The algorithm they used wasn't a transformer, a graph neural network, or anything from the frontier of deep learning. It was LightGBM — a gradient-boosted decision tree model first released in 2017 that remains the workhorse of competitive data science. That choice, and the principled way they fed it information, turns out to be the whole story.
The Science
The raw material is Japan's Mesoscale Model (MSM), a numerical weather prediction (NWP) system — the kind of physics simulation that runs on government supercomputers and outputs a four-dimensional picture of the future atmosphere. MSM runs at 5 km horizontal resolution, covering Japan and surrounding ocean areas, issuing forecasts every three hours out to 39 hours ahead. It outputs temperature, wind, moisture, cloud cover, solar radiation, and more, at both the surface and multiple atmospheric pressure levels.
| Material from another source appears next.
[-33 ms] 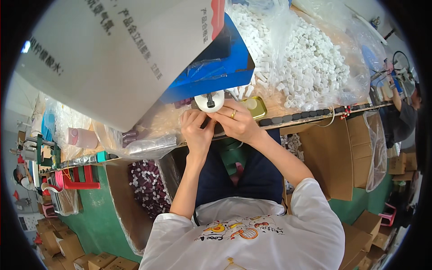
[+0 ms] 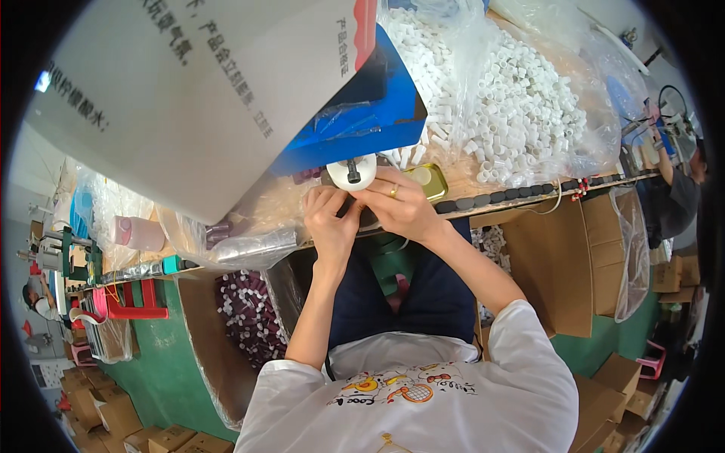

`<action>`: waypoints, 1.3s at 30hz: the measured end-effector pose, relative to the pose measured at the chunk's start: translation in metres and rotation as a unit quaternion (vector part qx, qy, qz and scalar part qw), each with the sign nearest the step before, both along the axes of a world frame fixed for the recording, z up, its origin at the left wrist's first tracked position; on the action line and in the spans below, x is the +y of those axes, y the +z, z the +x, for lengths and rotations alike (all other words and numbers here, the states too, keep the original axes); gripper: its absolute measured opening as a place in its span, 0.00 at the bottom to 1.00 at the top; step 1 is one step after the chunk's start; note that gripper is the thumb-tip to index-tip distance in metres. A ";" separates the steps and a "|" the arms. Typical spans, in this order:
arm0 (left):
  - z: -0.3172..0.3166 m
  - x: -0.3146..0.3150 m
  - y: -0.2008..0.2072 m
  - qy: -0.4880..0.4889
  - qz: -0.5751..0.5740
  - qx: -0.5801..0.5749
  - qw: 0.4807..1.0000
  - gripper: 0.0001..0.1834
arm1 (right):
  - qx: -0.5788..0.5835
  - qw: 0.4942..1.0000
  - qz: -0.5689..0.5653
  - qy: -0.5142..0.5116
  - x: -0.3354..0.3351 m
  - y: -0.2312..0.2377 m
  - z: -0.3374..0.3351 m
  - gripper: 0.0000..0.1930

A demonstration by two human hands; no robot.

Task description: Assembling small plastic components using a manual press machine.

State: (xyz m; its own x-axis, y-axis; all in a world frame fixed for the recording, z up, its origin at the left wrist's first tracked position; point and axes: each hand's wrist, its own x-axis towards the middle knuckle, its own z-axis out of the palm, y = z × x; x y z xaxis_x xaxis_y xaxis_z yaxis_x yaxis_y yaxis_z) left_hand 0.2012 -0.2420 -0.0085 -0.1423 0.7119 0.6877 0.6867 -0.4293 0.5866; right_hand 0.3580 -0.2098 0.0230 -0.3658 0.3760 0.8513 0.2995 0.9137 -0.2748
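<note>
Both my hands meet at the bench edge, just under a white round disc (image 2: 352,173) with a black bolt in its middle, at the foot of a blue machine (image 2: 370,132). My left hand (image 2: 329,214) is closed, its thumb and fingers pinched together. My right hand (image 2: 400,208), with a ring on one finger, is closed the same way, and its fingertips almost touch the left's. Whatever they pinch is hidden by the fingers and too small to name. Close to the right hand lies a gold-rimmed shallow tin (image 2: 430,181) with a pale round thing in it.
White plastic caps (image 2: 525,106) lie heaped at the back right. A large printed sheet (image 2: 204,90) blocks much of the upper left. Left on the bench are a pink bottle (image 2: 140,232) and purple tubes (image 2: 217,232). Below, a box (image 2: 204,325) holds purple-and-white pieces; another carton (image 2: 547,260) stands right.
</note>
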 end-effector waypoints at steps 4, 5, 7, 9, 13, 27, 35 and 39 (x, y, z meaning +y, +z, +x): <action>-0.012 0.003 0.015 -0.042 -0.155 -0.051 0.986 0.13 | 0.111 0.949 -0.222 -0.195 0.024 -0.009 0.046 0.13; -0.010 0.001 0.023 -0.061 -0.189 -0.085 0.976 0.13 | 0.069 0.927 -0.233 -0.285 0.042 -0.018 0.064 0.12; -0.009 0.002 0.021 -0.089 -0.192 -0.081 0.974 0.12 | -0.082 0.929 -0.167 -0.321 0.068 -0.034 0.097 0.09; -0.014 -0.007 0.016 -0.108 -0.210 -0.064 0.970 0.35 | -0.131 0.902 -0.215 -0.350 0.077 -0.050 0.103 0.09; -0.029 -0.026 -0.012 -0.109 -0.158 -0.219 0.957 0.53 | -0.167 0.875 -0.284 -0.355 0.072 -0.038 0.091 0.06; -0.024 -0.033 0.051 -0.089 -0.193 -0.010 0.977 0.14 | 0.269 0.819 -0.506 -0.020 0.027 -0.022 0.050 0.06; -0.136 -0.055 0.075 0.162 -0.202 0.110 0.959 0.17 | 0.115 0.900 -0.421 -0.021 0.003 -0.015 -0.010 0.10; -0.120 0.049 0.001 0.118 -0.090 0.194 0.970 0.15 | 0.045 0.957 -0.285 -0.028 -0.004 -0.012 -0.023 0.07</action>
Iwase and Takenawa selected 18 observation stations across Japan (shown above) — a deliberate mix of terrain types, because a good post-processing model needs to generalize across the messy geography of an archipelago. They trained their models to predict three-hourly accumulated precipitation, hourly temperature, and hourly wind speed. Observation data from 2019–2021 served as training data; 2022 for validation and hyperparameter tuning; 2023 as the held-out test set — a clean temporal split that avoids the data-leakage traps that plague some ML weather studies.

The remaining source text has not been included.